SimpleTuner works well with Python 3.10 through 3.13.

python --version

If needed on Ubuntu:

apt -y install python3.13 python3.13-venv

Container image dependencies

For CUDA 12.x images:

apt -y install nvidia-cuda-toolkit-12-8

Installation

Install SimpleTuner via pip:

pip install 'simpletuner[cuda]'

# CUDA 13 / Blackwell users
pip install 'simpletuner[cuda13]' --extra-index-url https://download.pytorch.org/whl/cu130

For manual installation or development setup, see the installation documentation.

AMD ROCm follow-up steps

For AMD MI300X:

apt install amd-smi-lib
pushd /opt/rocm/share/amd_smi
python3 -m pip install --upgrade pip
python3 -m pip install .
popd

Setting up the environment

Web interface method

Run the server:

simpletuner server

Then open http://localhost:8001 and select the ERNIE model family in the training wizard.

Manual / command-line method

You can start from the included example:

  • example config: simpletuner/examples/ernie.peft-lora/config.json
  • runnable local env: config/ernie-example/config.json

If you prefer to wire it manually, copy config/config.json.example to config/config.json and change the important values below.

Configuration file

cp config/config.json.example config/config.json

Recommended settings:

  • model_type: lora
  • model_family: ernie
  • model_flavour: base or turbo
  • pretrained_model_name_or_path:
  • base: baidu/ERNIE-Image
  • turbo: baidu/ERNIE-Image-Turbo
  • output_dir: where checkpoints and validation images should be written
  • train_batch_size: start at 1
  • resolution: start at 512
  • mixed_precision: bf16 on modern hardware, fp16 otherwise
  • gradient_checkpointing: true
  • ramtorch: true
  • ramtorch_text_encoder: true

The included example uses:

  • max_train_steps: 100
  • optimizer: optimi-lion
  • learning_rate: 1e-4
  • validation_guidance: 4.0
  • validation_num_inference_steps: 20

That exact example can be run with:

simpletuner train --env ernie-example

Assistant LoRA (Turbo)

SimpleTuner exposes assistant-LoRA support for ERNIE Turbo, but there is no default adapter path bundled for it yet.

  • supported flavour: turbo
  • default weight filename: pytorch_lora_weights.safetensors
  • required user input: assistant_lora_path

If you have a custom assistant adapter, set:

{
  "assistant_lora_path": "your-org/your-ernie-turbo-assistant-lora",
  "assistant_lora_weight_name": "pytorch_lora_weights.safetensors"
}

If you do not want to use one, disable it explicitly:

{
  "disable_assistant_lora": true
}

Dataset / caption setup

The example env uses a tiny DreamBooth-style Hugging Face dataset:

  • dataset_name: RareConcepts/Domokun
  • caption_strategy: instanceprompt
  • instance_prompt: 🟫

That works as a smoke test, but ERNIE responds better to real text than a one-token trigger.

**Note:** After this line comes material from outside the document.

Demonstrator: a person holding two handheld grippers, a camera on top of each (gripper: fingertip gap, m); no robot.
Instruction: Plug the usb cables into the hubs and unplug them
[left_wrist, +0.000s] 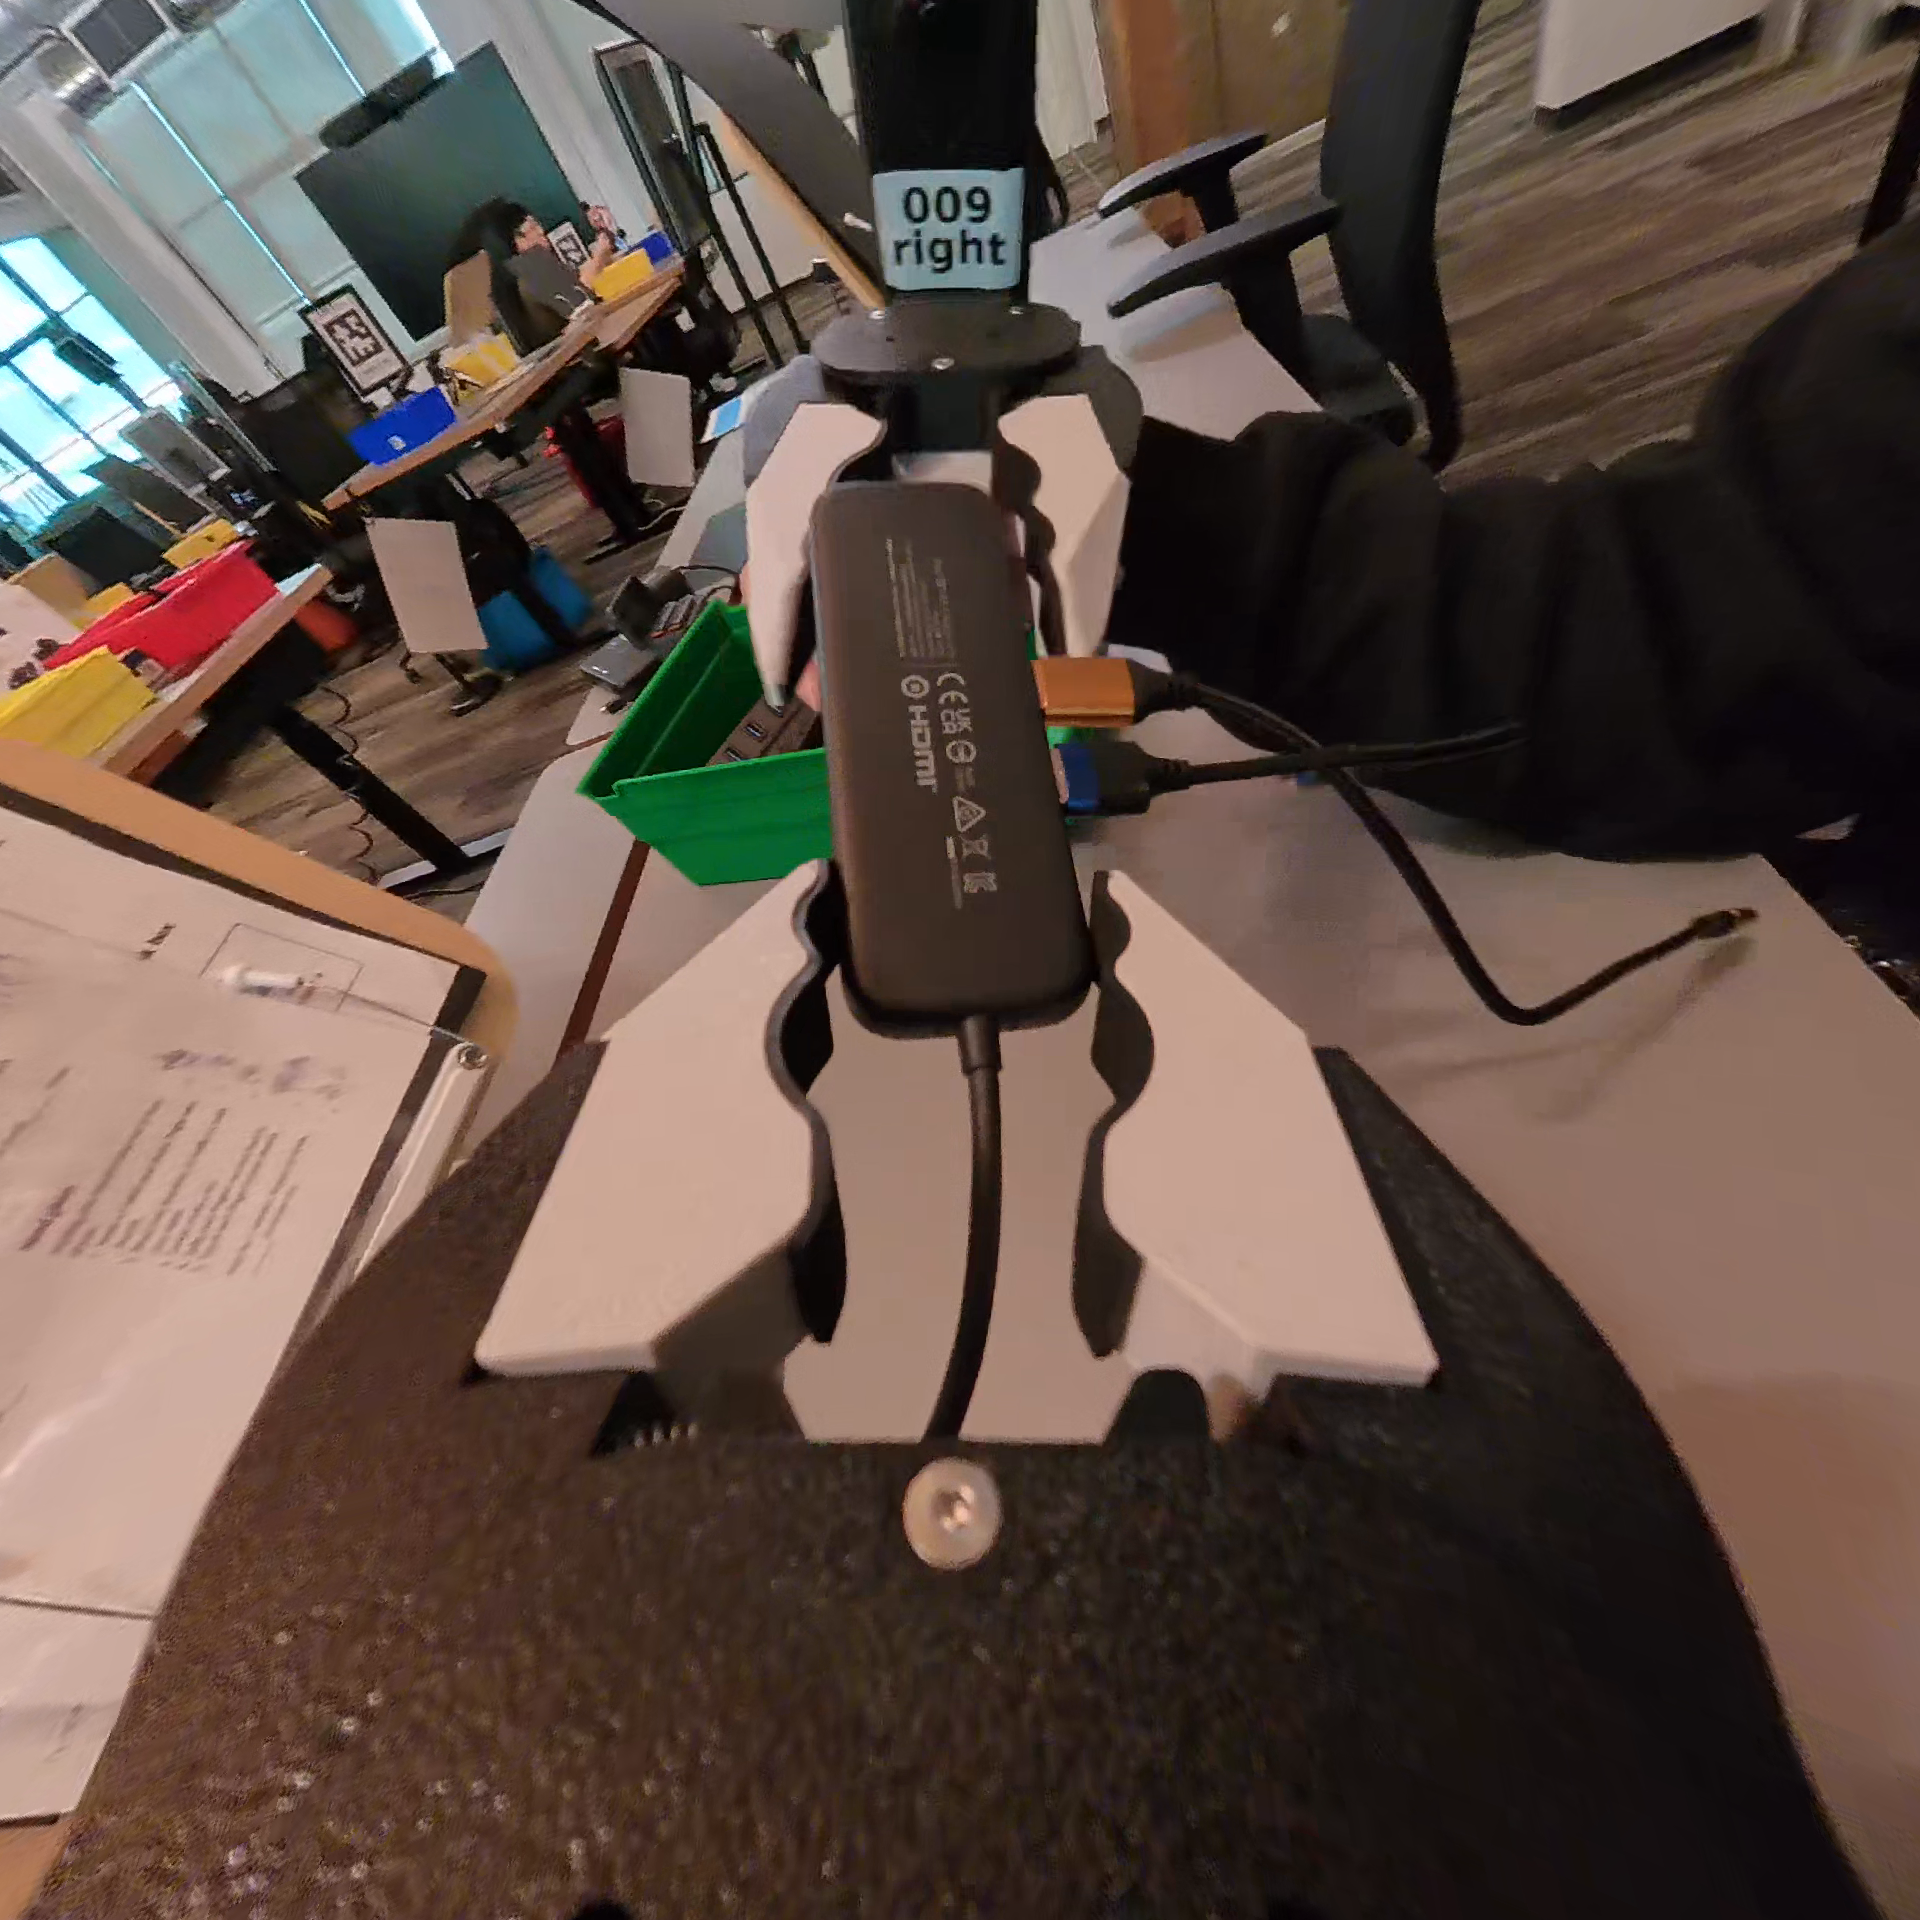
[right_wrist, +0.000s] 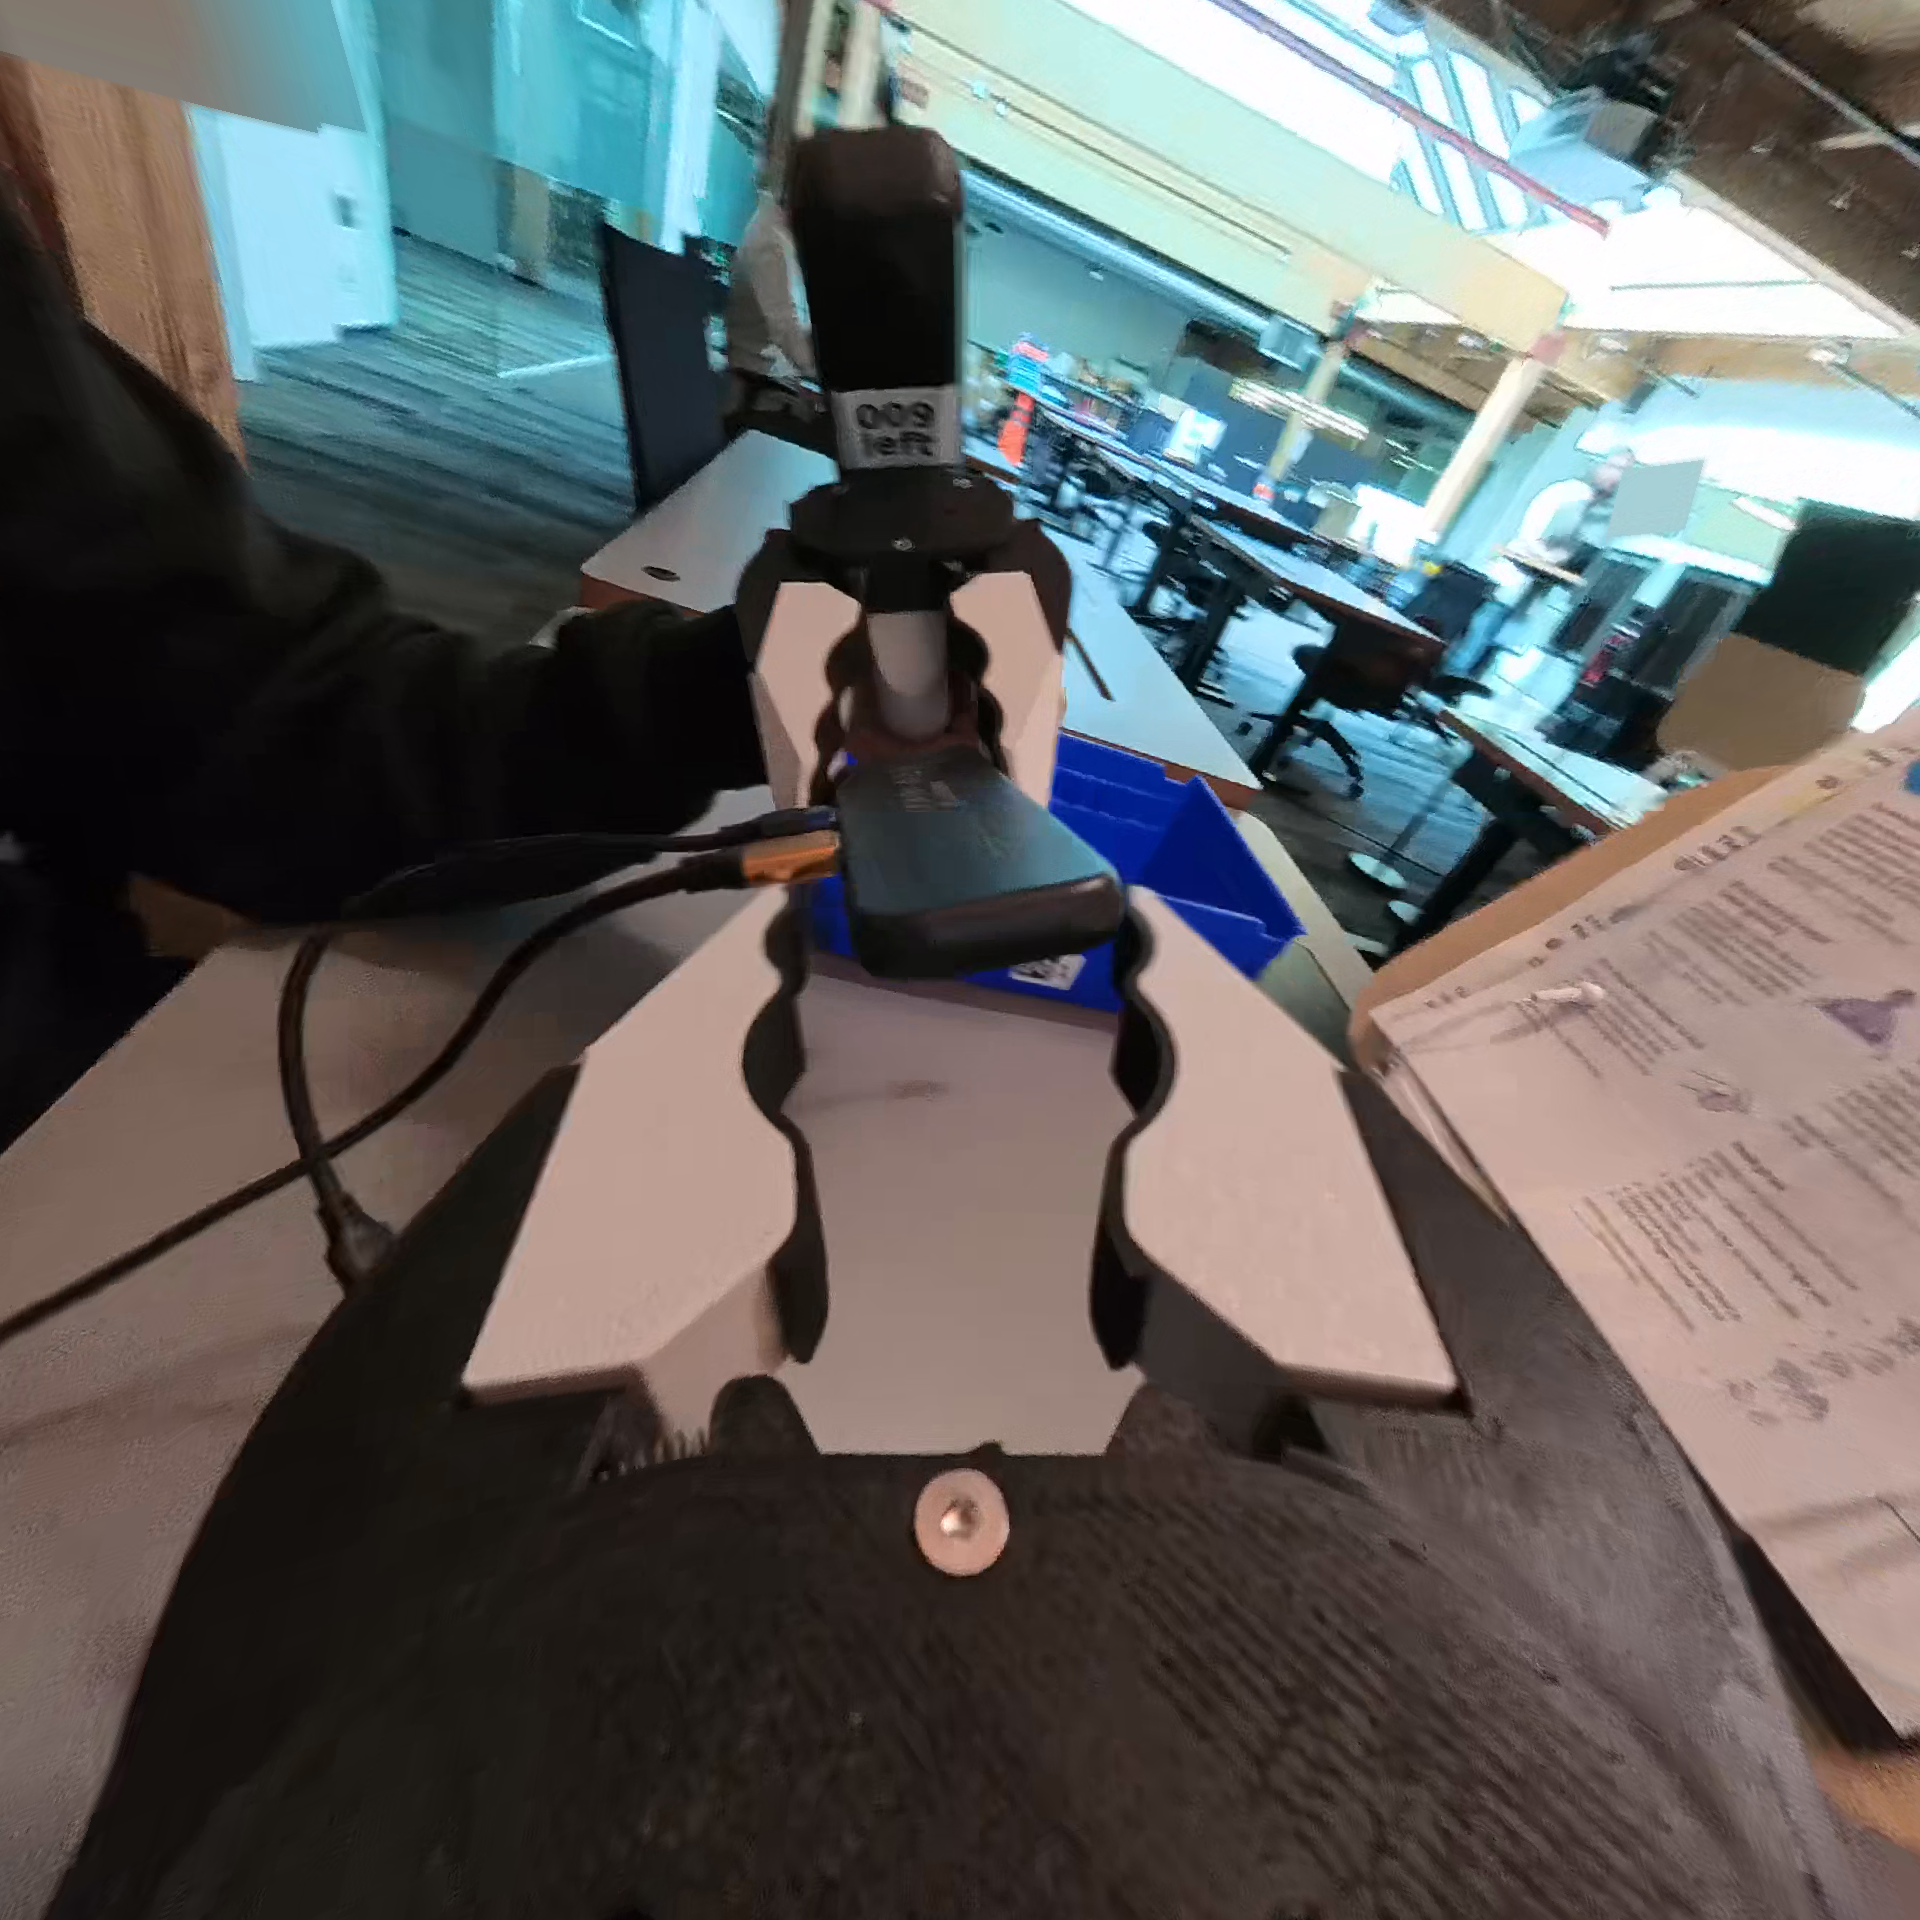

For actual training, prefer richer captions or a more descriptive instance prompt such as a studio photo of <token>.

Validation prompts

The same prompt library workflow used by other models works here:

{
  "nickname": "the prompt goes here",
  "another_nickname": "another prompt goes here"
}

Then point to it from config.json:

{
  "--user_prompt_library": "config/user_prompt_library.json"
}

Experimental features

ERNIE also supports the same advanced transformer-side features used by other single-stream families in SimpleTuner:

  • TREAD
  • LayerSync
  • REPA / CREPA-style hidden state capture
  • assistant LoRA loading for turbo

These features are optional. Get the base training run working first.

Notes

  • ERNIE uses a patched tokenizer/text-encoder loader because the upstream text encoder config needs minor fixes during load.
  • The trainer uses the ERNIE timestep convention expected by the upstream model, so keep custom experimentation aligned with the normal flow-matching schedule unless you are intentionally probing edge cases.
  • Start with the provided 512px example before scaling up dataset size or resolution.